─── Supplied records ───

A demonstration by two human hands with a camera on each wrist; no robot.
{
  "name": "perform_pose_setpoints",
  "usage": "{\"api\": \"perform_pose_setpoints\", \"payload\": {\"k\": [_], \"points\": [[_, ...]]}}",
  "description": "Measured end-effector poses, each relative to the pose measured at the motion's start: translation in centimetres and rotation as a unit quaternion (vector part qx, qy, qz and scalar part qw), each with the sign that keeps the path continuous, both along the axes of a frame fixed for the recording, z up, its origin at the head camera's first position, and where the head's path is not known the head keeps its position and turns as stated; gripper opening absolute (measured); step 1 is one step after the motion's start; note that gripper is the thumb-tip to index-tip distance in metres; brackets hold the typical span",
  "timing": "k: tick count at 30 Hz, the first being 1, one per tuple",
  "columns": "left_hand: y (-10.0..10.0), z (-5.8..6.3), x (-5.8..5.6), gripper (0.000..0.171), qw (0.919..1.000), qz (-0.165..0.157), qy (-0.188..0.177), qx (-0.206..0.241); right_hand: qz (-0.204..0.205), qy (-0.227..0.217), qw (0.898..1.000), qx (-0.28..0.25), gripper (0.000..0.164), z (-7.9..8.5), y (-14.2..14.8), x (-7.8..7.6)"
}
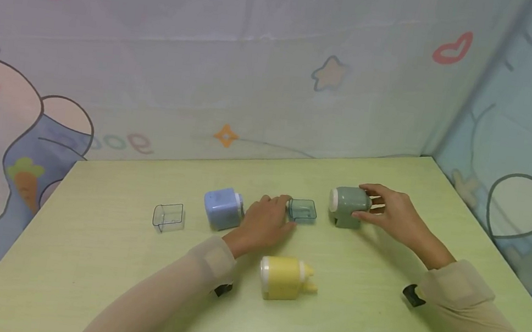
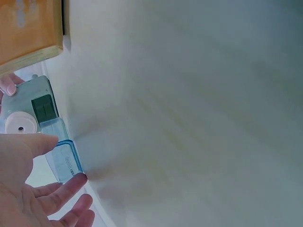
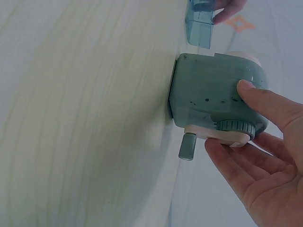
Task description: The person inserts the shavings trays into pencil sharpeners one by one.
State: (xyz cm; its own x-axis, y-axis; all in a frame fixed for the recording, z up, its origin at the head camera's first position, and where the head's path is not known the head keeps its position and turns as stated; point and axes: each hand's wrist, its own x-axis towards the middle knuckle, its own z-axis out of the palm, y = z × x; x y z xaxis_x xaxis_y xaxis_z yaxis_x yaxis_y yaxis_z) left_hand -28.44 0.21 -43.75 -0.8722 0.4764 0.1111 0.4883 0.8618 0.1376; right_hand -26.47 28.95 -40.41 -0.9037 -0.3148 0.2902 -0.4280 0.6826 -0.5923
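Note:
My right hand (image 1: 392, 212) grips a green crank pencil sharpener (image 1: 351, 201) by its crank end, thumb on one side and fingers on the other. The crank handle (image 3: 188, 145) shows in the right wrist view. In the left wrist view, the sharpener's white pencil hole end (image 2: 21, 124) and dark square drawer opening (image 2: 44, 109) face the camera. My left hand (image 1: 264, 221) pinches a clear teal shavings drawer (image 1: 302, 210) between thumb and fingers, just left of the green sharpener.
A blue sharpener (image 1: 223, 209) lies left of my left hand, with a clear drawer (image 1: 168, 216) farther left. A yellow sharpener (image 1: 282, 279) lies nearer on the table (image 1: 58, 273). A printed cloth (image 1: 183, 67) rises behind the table's far edge.

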Motion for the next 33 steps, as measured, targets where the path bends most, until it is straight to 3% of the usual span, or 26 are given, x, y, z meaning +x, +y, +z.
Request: {"api": "perform_pose_setpoints", "payload": {"k": [20, 33], "points": [[0.08, 0.33, -0.14, 0.060, 0.9999, -0.003, 0.003, 0.016, -0.001, -0.007, 1.000, 0.003, 0.059, 0.21, 0.02, 0.00], [0.19, 0.91, -0.05, 0.066, 0.9997, -0.006, -0.009, -0.021, -0.001, -0.009, 1.000, 0.002, 0.060, 0.14, 0.05, -0.07]]}}
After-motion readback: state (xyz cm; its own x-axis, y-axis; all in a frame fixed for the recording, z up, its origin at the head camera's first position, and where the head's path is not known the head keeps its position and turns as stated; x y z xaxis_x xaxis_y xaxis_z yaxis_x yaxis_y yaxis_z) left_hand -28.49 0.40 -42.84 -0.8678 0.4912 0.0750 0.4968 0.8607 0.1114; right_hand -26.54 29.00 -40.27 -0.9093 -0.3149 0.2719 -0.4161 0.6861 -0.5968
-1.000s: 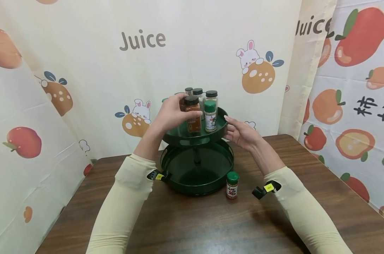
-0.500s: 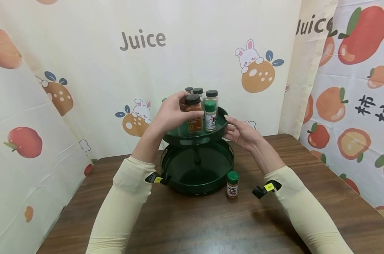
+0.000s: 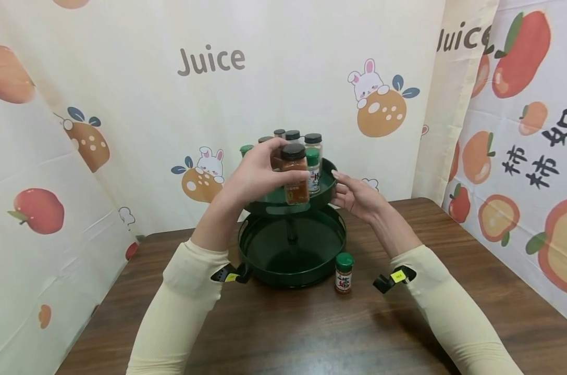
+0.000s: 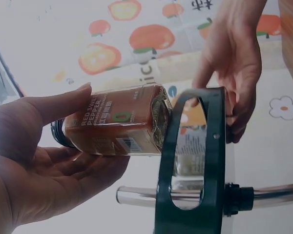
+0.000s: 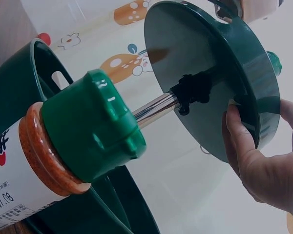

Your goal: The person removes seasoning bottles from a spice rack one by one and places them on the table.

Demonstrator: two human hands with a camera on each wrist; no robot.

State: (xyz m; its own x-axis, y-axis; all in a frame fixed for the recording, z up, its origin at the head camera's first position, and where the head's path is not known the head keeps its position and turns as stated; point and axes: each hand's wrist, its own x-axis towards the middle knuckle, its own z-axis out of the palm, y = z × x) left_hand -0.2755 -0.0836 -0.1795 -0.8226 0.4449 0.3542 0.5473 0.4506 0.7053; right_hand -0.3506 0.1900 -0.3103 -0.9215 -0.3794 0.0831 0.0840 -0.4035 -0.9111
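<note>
My left hand (image 3: 250, 174) grips a square spice jar (image 3: 296, 194) with a black lid and red-orange powder, thumb in front and fingers behind. Its label reads red sweet pepper in the left wrist view, where the jar's base (image 4: 158, 117) is right at the upper tray's rim. From above, the jar overlaps the front rim of the green upper tray (image 3: 264, 209). At the tray's right side, my right hand (image 3: 358, 197) holds the rim, thumb near the top edge and fingers (image 5: 241, 129) under the tray. Behind the held jar stands a small green-capped jar (image 3: 313, 177) on the upper tray.
Several black-lidded jars (image 3: 313, 139) stand farther back on the upper tray. A metal post (image 5: 156, 109) joins it to the wider lower tray (image 3: 264, 271). A green-capped jar of red spice (image 3: 343, 275) stands on the wooden table (image 3: 293, 333) at the lower tray's front right.
My left hand has brought the red pepper jar slightly right and toward me, from within the upper tray to over its front rim. My right hand stays at the rim.
</note>
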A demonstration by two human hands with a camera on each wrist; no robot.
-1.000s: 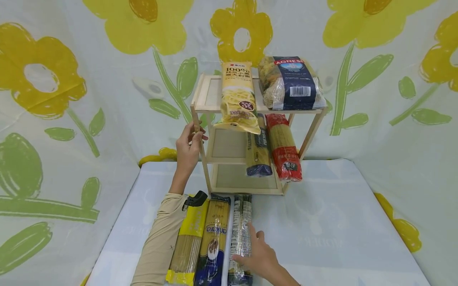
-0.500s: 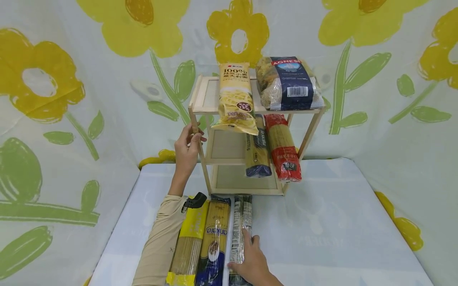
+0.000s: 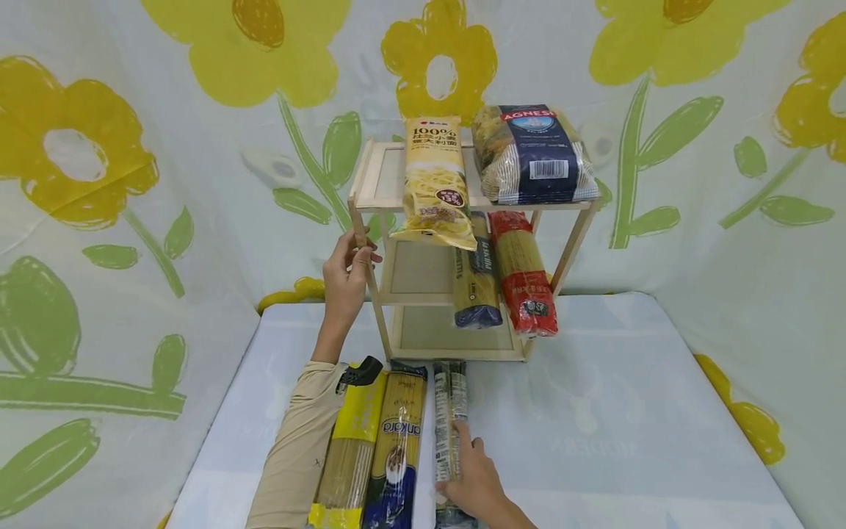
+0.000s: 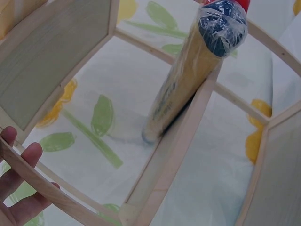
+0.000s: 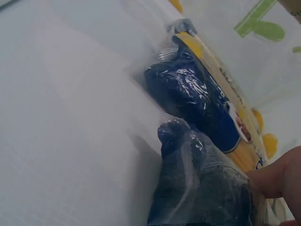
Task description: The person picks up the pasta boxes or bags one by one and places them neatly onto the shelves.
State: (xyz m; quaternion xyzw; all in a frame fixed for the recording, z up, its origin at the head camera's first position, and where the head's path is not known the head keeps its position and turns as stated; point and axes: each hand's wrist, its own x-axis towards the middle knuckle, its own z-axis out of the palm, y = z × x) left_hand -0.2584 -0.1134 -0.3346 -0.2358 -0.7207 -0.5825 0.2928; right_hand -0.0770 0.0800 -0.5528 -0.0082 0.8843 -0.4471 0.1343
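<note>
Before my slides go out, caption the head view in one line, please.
The left hand holds a wooden shelf; the right hand grips a printed clear pack beside the ankara pack.

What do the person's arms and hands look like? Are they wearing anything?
The left hand is bare, below it a wrinkly beige long sleeve with a small dark mark. A chunky black gadget sits at that wrist. The right hand is bare too, and no sleeve shows on that side.

Middle shelf free left of spaghetti
</note>
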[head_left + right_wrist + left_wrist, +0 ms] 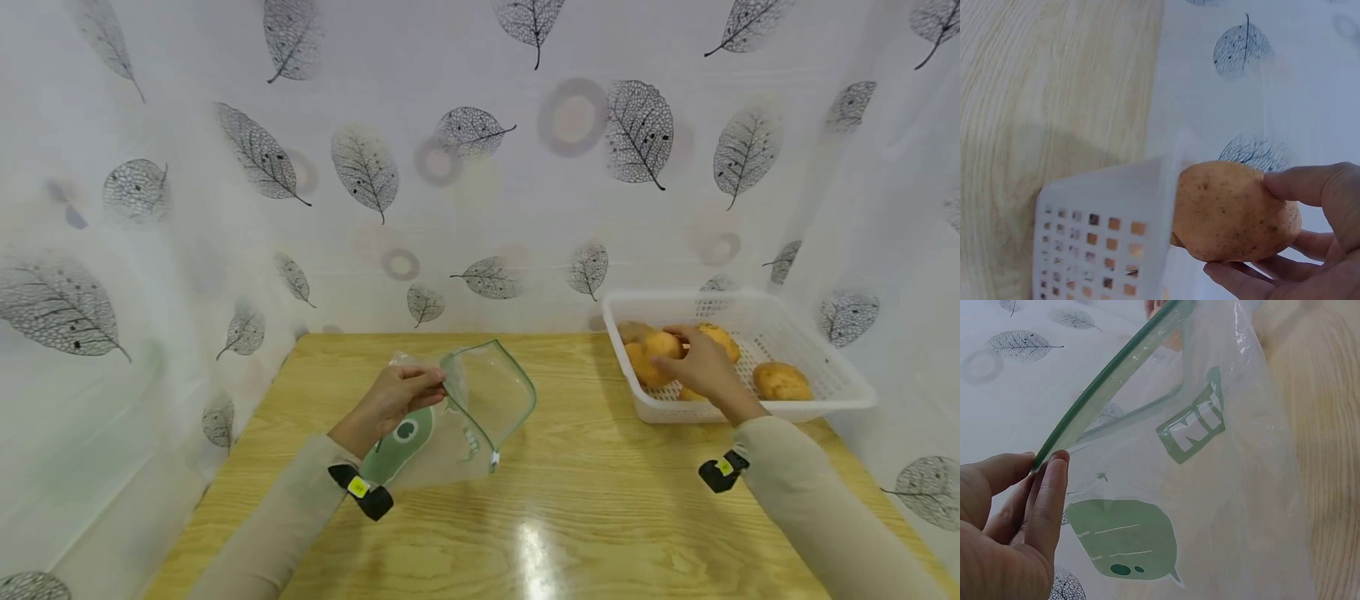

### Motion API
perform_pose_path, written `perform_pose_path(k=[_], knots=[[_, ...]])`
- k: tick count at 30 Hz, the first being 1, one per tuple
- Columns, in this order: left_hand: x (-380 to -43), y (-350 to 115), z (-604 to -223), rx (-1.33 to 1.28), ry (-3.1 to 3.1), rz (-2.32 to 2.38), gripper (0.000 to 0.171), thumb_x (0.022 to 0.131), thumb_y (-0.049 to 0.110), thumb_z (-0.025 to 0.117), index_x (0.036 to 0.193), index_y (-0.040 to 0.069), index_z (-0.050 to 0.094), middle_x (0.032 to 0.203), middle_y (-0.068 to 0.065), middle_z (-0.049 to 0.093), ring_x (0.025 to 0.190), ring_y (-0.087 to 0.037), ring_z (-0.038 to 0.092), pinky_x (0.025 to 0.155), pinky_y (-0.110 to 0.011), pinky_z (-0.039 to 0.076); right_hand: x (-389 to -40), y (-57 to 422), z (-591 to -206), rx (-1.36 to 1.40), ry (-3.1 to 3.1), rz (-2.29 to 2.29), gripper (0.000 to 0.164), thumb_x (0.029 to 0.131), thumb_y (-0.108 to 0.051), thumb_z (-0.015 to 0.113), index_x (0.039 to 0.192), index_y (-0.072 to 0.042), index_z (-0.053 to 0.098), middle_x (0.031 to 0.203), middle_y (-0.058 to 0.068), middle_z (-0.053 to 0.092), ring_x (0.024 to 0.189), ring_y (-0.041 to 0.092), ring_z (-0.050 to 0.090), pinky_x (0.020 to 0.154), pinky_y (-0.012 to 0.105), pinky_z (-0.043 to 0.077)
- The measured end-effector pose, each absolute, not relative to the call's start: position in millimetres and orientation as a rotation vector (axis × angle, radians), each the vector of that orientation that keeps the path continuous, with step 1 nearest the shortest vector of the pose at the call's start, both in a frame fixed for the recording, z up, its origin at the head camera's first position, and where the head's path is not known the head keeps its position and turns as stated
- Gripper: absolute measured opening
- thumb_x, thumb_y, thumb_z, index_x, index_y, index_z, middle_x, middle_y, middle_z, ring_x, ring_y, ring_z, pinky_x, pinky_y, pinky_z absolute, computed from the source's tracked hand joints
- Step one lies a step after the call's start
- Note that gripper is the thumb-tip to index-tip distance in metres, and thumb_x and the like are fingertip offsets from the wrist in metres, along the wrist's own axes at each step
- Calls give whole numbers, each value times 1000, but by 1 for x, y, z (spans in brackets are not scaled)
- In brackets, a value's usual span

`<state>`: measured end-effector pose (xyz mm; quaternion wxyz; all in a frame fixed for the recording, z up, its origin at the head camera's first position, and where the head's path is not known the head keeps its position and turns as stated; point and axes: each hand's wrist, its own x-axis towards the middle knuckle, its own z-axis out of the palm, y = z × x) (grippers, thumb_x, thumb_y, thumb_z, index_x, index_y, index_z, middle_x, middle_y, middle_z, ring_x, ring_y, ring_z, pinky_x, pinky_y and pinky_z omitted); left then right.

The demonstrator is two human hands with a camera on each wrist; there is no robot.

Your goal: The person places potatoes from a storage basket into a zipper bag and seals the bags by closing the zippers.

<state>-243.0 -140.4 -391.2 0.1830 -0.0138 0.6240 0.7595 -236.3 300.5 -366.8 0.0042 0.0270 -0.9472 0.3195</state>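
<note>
My left hand (407, 390) pinches the green rim of a clear zip bag (442, 450) between thumb and fingers. The bag's mouth gapes toward the right, with a white slider (494, 458) at its near corner. Green printing (1129, 540) shows on the bag's side in the left wrist view. Over the left part of a white plastic basket (847, 392), my right hand (701, 362) grips a potato (1235, 211), thumb on one side and fingers on the other. In the right wrist view this potato is right at the basket's rim.
Several other potatoes lie in the basket, among them one on the right (782, 382) and one at the back (718, 340). The basket stands at the right end of the wooden table (585, 500). A leaf-patterned curtain (495, 208) hangs behind and along both sides.
</note>
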Motion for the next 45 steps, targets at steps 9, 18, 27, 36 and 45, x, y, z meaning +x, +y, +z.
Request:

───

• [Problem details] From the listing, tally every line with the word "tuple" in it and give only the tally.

• [Finished exercise] 2